··· MATERIAL PROVIDED
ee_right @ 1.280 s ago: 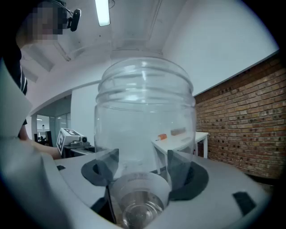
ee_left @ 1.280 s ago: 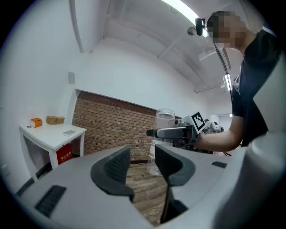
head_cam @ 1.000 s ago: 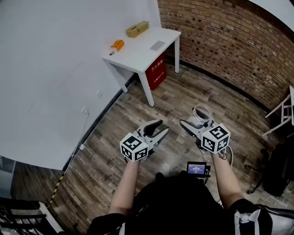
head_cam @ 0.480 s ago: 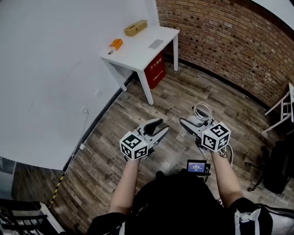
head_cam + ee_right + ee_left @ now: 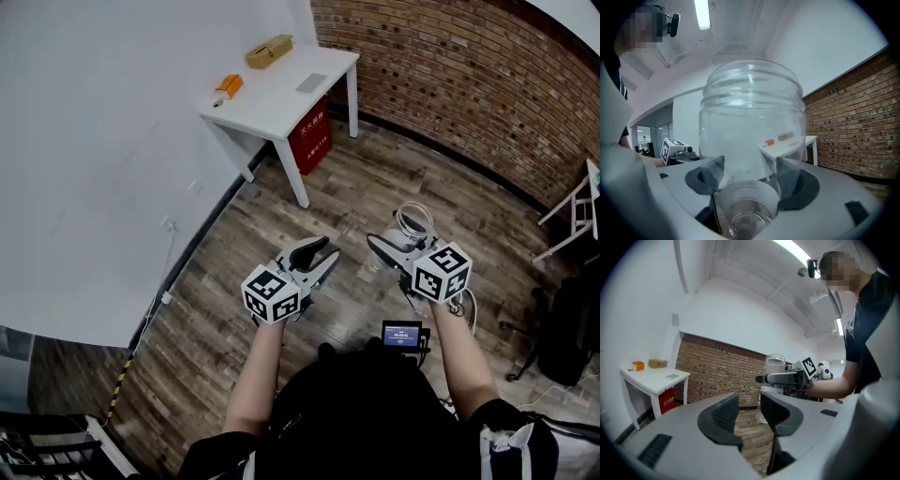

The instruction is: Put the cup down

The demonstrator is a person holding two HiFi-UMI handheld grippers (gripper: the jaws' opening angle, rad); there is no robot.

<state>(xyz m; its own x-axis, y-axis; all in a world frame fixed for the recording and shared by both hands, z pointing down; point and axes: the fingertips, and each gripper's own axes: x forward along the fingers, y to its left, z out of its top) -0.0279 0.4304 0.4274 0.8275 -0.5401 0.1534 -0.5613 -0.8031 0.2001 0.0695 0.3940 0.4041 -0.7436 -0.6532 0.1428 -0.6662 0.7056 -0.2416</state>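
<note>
A clear plastic cup (image 5: pixel 752 136) fills the right gripper view, its base between the two dark pads. My right gripper (image 5: pixel 750 183) is shut on the cup. In the head view the cup (image 5: pixel 411 228) is held above the wooden floor at the right gripper (image 5: pixel 398 246), in front of the person. My left gripper (image 5: pixel 317 261) hovers beside it at the left, open, with nothing between its fingers. From the left gripper (image 5: pixel 750 416) I see the cup (image 5: pixel 774 365) upright in the right gripper (image 5: pixel 787 378).
A white table (image 5: pixel 281 94) stands at the far wall with an orange object (image 5: pixel 228 84), a tan box (image 5: pixel 267 52) and a flat grey item on it. A red box (image 5: pixel 312 141) sits under it. Brick wall at the right; a white chair (image 5: pixel 577 220) at the far right.
The head view has shifted a little, so the table sits higher and further left. Both grippers stay almost where they were, and the cup stays in the right one.
</note>
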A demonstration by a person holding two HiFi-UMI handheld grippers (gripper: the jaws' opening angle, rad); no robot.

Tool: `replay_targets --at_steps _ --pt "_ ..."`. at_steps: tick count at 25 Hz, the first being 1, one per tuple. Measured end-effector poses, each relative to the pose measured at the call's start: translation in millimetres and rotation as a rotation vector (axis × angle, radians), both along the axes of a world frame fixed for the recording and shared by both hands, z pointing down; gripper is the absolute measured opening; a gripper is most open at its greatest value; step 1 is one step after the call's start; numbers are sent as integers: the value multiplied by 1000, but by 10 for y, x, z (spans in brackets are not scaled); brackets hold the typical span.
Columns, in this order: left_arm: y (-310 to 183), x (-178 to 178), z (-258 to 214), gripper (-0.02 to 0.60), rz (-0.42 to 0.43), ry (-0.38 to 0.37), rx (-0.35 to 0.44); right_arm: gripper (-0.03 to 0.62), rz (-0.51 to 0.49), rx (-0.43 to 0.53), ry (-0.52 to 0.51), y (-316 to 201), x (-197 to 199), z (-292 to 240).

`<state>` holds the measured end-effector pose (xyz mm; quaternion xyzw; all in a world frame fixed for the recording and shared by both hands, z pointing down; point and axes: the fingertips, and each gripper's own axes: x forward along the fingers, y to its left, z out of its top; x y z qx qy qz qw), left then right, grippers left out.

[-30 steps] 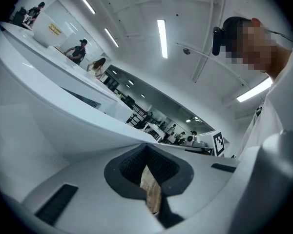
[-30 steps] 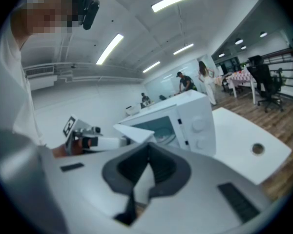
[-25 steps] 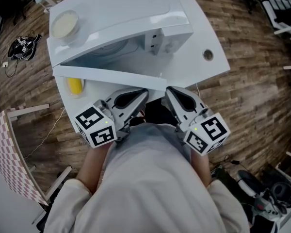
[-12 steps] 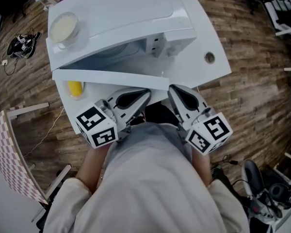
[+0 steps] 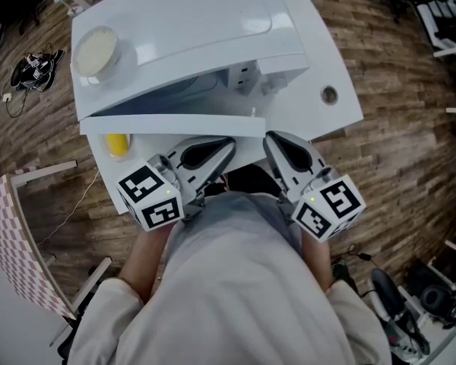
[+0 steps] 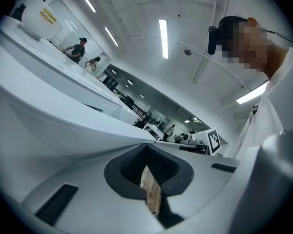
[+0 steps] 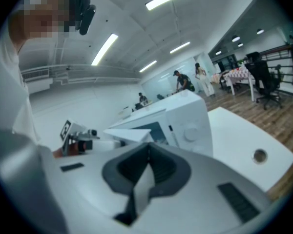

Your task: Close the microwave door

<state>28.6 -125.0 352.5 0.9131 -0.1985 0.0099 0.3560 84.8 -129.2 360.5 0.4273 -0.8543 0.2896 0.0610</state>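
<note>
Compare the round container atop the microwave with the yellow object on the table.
The round container is cream-white; the yellow object is bright yellow. The container stands fully visible on top of the microwave; the yellow object lies lower on the table, partly hidden by the open door. Both sit at the microwave's left end in the head view.

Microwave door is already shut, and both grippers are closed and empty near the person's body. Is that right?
No. The microwave door stands open, angled out toward the person, as the head view shows. The left gripper and right gripper are indeed closed and empty near the person's body.
</note>
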Motion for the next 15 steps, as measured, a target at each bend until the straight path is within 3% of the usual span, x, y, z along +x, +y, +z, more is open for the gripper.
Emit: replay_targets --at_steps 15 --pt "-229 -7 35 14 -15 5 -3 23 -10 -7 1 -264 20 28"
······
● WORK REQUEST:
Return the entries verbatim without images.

● EXERCISE RESULT:
ee_right @ 1.280 s ago: 
ee_left @ 1.280 s ago: 
head_cam @ 1.000 s ago: 
head_cam @ 0.480 s ago: 
head_cam + ee_right + ee_left @ now: 

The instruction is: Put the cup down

The demonstrator is a person holding two HiFi-UMI handheld grippers (gripper: the jaws' opening angle, rad); there is no robot.

<state>(xyz m; its own x-axis, y-axis; all in a world frame fixed for the recording and shared by both hands, z pointing down; point and axes: the fingertips, and each gripper's own axes: x forward along the fingers, y to its left, z out of its top) -0.0279 0.4304 0.4274 0.8275 -0.5401 0.1534 -0.5613 -0.8031 0.2001 0.0695 0.3940 0.4041 -0.7436 -0.6532 0.1428 -0.6662 0.7056 -0.2416</state>
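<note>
A clear plastic cup (image 5: pixel 752 136) fills the right gripper view, its base between the two dark pads. My right gripper (image 5: pixel 750 183) is shut on the cup. In the head view the cup (image 5: pixel 411 228) is held above the wooden floor at the right gripper (image 5: pixel 398 246), in front of the person. My left gripper (image 5: pixel 317 261) hovers beside it at the left, open, with nothing between its fingers. From the left gripper (image 5: pixel 750 416) I see the cup (image 5: pixel 774 365) upright in the right gripper (image 5: pixel 787 378).
A white table (image 5: pixel 281 94) stands at the far wall with an orange object (image 5: pixel 228 84), a tan box (image 5: pixel 267 52) and a flat grey item on it. A red box (image 5: pixel 312 141) sits under it. Brick wall at the right; a white chair (image 5: pixel 577 220) at the far right.
The head view has shifted a little, so the table sits higher and further left. Both grippers stay almost where they were, and the cup stays in the right one.
</note>
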A demonstration by a person holding two HiFi-UMI handheld grippers (gripper: the jaws' opening angle, rad); no robot.

Tool: `replay_targets --at_steps _ --pt "_ ..."`. at_steps: tick count at 25 Hz, the first being 1, one per tuple. Measured end-effector poses, each relative to the pose measured at the call's start: translation in millimetres and rotation as a rotation vector (axis × angle, radians), both along the axes of a world frame fixed for the recording and shared by both hands, z pointing down; gripper is the absolute measured opening; a gripper is most open at its greatest value; step 1 is one step after the call's start; numbers are sent as integers: the value multiplied by 1000, but by 10 for y, x, z (spans in brackets are not scaled); brackets hold the typical span.
Columns, in this order: left_arm: y (-310 to 183), x (-178 to 178), z (-258 to 214), gripper (-0.02 to 0.60), rz (-0.42 to 0.43), ry (-0.38 to 0.37), rx (-0.35 to 0.44); right_arm: gripper (-0.03 to 0.62), rz (-0.51 to 0.49), rx (-0.43 to 0.53), ry (-0.52 to 0.51), y (-316 to 201), x (-197 to 199), z (-292 to 240).

`<state>` holds the measured end-effector pose (xyz mm; quaternion xyzw; all in a world frame fixed for the recording and shared by both hands, z pointing down; point and axes: the fingertips, and each gripper's own axes: x forward along the fingers, y to its left, z out of its top; x y z qx qy qz qw), left then right, grippers left out.

[-30 steps] 
[-30 steps] 
[-25 steps] 
[-12 steps] 
[+0 steps] 
[+0 steps] 
[+0 steps] 

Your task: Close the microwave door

<state>28.6 -125.0 352.5 0.9131 -0.1985 0.0099 0.3560 84.8 -129.2 360.5 0.4273 -0.8543 0.2896 0.0610</state>
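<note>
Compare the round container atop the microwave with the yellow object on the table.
The round container is cream-white; the yellow object is bright yellow. The container stands fully visible on top of the microwave; the yellow object lies lower on the table, partly hidden by the open door. Both sit at the microwave's left end in the head view.

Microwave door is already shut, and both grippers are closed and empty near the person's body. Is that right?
No. The microwave door stands open, angled out toward the person, as the head view shows. The left gripper and right gripper are indeed closed and empty near the person's body.
</note>
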Motion for the next 15 steps, as measured, a target at each bend until the straight path is within 3% of the usual span, x, y, z along +x, +y, +z, more is open for the gripper.
Emit: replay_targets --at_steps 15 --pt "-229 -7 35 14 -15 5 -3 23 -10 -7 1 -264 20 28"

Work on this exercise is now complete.